What we can see here is the compiler first putting the dividend into eax, then using a special instruction, cdq to populate edx with the necessary bits. cdq sign-extends eax all the way into edx. I'm pretty sure division was the only reason they added this group of instructions :-)

The divisor must be stored in either a register or memory, no division by an immediate value is allowed.
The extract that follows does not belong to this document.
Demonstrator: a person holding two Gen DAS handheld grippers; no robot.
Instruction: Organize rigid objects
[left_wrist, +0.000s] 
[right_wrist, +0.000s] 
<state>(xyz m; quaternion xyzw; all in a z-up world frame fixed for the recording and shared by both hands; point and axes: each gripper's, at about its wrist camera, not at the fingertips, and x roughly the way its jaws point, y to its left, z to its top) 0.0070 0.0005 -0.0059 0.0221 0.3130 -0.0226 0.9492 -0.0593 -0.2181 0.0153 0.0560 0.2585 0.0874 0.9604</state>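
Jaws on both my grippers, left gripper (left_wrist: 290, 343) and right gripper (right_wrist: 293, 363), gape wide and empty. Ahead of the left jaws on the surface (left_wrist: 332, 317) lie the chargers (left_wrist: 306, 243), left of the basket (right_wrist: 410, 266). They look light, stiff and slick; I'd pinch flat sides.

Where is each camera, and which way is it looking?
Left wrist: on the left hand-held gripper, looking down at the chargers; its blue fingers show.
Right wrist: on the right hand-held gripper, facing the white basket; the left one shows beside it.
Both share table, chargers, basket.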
In other words, writing something like div 7 isn't legal, you need to mov that 7 into a register first.

Both the quotient and remainder are computed.
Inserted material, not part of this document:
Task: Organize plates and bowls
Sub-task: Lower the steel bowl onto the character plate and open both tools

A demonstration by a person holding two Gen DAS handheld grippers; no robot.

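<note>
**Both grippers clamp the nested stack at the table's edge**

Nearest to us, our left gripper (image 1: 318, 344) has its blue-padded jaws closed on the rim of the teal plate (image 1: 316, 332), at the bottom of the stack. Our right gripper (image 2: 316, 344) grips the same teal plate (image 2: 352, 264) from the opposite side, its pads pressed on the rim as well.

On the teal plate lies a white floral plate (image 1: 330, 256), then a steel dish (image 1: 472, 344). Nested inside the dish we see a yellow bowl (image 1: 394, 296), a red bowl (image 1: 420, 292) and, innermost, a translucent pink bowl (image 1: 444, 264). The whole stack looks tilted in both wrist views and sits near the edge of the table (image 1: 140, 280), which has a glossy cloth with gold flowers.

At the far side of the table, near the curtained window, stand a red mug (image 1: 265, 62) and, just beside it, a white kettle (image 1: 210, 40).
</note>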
If the divisor is 8-bit, the remainder goes into ah and the quotient goes into al;
if the divisor is 16-bit, the remainder goes into dx and the quotient goes into ax;
if the divisor is 32-bit, the remainder goes into edx and the quotient goes into eax;
if the divisor is 64-bit, the remainder goes into rdx and the quotient goes into rax.

Note that if the quotient doesn't fit into its target register, a "division error" exception is raised. For example, if you have 0xffff in ax, and your div's operand is the bl register holding the value 2, an exception will be raised because the result of that division can't fit into al.
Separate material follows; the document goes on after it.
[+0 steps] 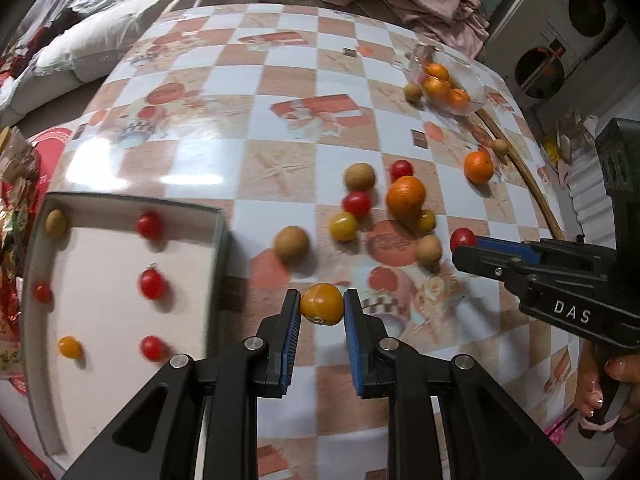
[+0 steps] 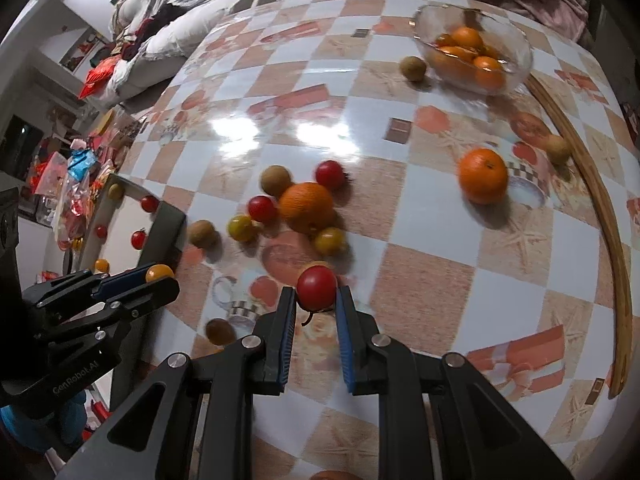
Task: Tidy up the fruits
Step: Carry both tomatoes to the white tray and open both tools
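Left gripper (image 1: 322,307) around yellow tomato (image 1: 322,304); right gripper (image 2: 316,295) around red tomato (image 2: 316,287)

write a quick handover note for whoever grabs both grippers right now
Left gripper: shut on a yellow-orange cherry tomato, beside the white cardboard box.
Right gripper: shut on a red cherry tomato above the checkered tablecloth.
Done: several cherry tomatoes and one brown longan in the box; oranges in the clear glass bowl.
Left: two loose oranges, longans and cherry tomatoes on the table.
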A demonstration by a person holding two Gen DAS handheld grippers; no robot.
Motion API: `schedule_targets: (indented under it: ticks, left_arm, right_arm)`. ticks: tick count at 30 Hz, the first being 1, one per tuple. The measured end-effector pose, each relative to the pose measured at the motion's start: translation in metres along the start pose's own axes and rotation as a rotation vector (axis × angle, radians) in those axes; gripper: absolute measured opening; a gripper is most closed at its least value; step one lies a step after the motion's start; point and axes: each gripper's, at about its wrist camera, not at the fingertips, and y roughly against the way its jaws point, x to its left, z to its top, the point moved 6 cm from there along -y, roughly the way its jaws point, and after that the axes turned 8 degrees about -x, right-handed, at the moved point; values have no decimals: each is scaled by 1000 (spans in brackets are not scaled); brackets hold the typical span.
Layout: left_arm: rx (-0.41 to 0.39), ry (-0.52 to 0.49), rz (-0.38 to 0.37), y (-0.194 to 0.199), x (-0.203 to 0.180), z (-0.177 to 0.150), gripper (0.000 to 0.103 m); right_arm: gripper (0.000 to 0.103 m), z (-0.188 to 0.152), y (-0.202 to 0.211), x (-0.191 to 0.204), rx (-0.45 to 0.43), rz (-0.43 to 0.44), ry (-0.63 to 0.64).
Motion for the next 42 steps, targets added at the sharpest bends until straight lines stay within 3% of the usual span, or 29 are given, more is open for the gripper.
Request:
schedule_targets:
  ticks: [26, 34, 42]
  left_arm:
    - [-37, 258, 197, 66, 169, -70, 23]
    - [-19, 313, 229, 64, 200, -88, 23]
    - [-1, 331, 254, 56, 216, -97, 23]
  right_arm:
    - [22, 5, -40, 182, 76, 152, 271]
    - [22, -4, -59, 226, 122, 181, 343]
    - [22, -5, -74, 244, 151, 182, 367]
Finally, to complete the odd picture, all of the zero, sign, carry and overflow flags become undefined after executing a (signed or unsigned) division.

Logic Instructions

AND, OR, NOT, XOR

and, or and xor function in pretty much the exact way one would expect them to - given a source and a destination operand, they perform the respective bitwise operation between the two, and write the result to the destination operand. Similar to add, both operands can't be memory.

They all clear the overflow and carry flags, and set the zero and sign flags according to the result.

The not instruction also does pretty much what you'd expect (flip all the bits in the operand and write the result back), and then, just to throw us a curveball, does not modify any flags at all (i.e. mov al, x0ff followed by not al will not set the zero flag).

SHL, SAL, SHR and SAR

These four (or, I should say, three, because sal and shl are actually just different mnemonics for the same exact opcode) instructions perform bit-shifts. If you know C, they do the same thing as operators << and >>.

Let's start with shl/sal. Like I said, these are just different mnemonics for the same exact instruction, "shift left". It shifts the bit pattern of the destination operand (register or memory) to the left by a given number of bits. I should add a clarification here that "left" means the direction from the least significant bit towards the most significant bit: 5 (0000 0101), if shifted left by 1 bit, would become 10 (0000 1010).

There are a couple of peculiarities about how this instruction works:

The second operand (amount of bits to shift) is always an 8-bit integer;
the second operand is either an immediate ("hardcoded") value, or the cl register;
shifting left by N bits is functionally equivalent to shifting left by 1 bit, repeated N times;
when shifting left by 1 bit, the carry flag is set to the value of the most significant bit before the shift.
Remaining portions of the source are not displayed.